After voting last week to close one school and reorganize others, the Jackson Public Schools district is trying to explain the rationale for its decision.

"The administration won't just sit up and plan things to aggravate people," interim Superintendent Jayne Sargent said at a community meeting last night. "We're trying to think of what is the best for the students we serve, and that's the way that we started to have this conversation--what would be best for all of our children?"

Sargent spoke at Chastain Middle School, where JPS held one of several community meetings to address the rezoning plan. Under the plan, which will go into effect for the next school year, Academic and Performing Arts Complex students from Chastain will move to what is now Bailey Magnet High School, along with APAC students from Peeples and Powell middle schools.

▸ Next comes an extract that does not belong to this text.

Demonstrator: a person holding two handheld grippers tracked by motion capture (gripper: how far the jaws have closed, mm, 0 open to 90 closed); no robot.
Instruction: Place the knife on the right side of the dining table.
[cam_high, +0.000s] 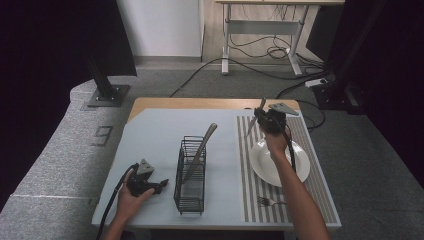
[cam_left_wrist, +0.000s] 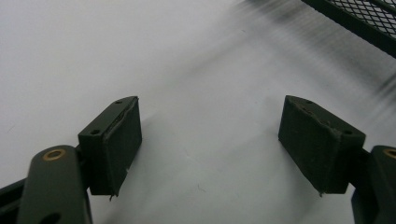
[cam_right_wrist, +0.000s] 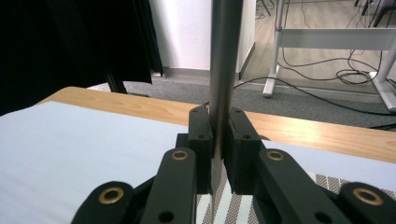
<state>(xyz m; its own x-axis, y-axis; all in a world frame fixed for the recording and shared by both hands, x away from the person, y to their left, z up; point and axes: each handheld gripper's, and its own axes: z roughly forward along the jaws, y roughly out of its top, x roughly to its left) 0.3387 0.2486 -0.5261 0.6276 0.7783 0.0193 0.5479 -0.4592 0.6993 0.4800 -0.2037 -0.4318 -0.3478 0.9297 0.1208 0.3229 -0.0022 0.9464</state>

The district has presented the rezoning plan as a way to account for population shifts around the city, as well as a way to make special programs, such as APAC, more efficient by consolidating them. Sargent said that each year the district loses teachers and staff who retire or leave for different reasons. Under the rezoning plan, the district can reorganize in such a way that it does not have to replace some of those staff members who leave.

The plan should help the district avoid "economic crisis," Sargent said, without firing teachers.

"We were trying to be good stewards (of taxpayer dollars)," she said. "We were not just dreaming of ways to see that children were not served well. Contrary to that thought, we were trying to dream of ways that students would be served very well."

At a school-board meeting Tuesday night, the district's administration and board members faced a standing-room-only crowd of angry parents and students who asked the board to reconsider its decision.

Board member Otha Burton asked Sargent to better explain the district's rationale for the rezoning in community meetings like the one last night, but did not back down from the plan itself.

"At the end of the day, all things considered, the decision has been made," he said.

A schedule of community meetings is on the district's website. The district will also post revised zone maps, beginning with those for Bailey Magnet High School.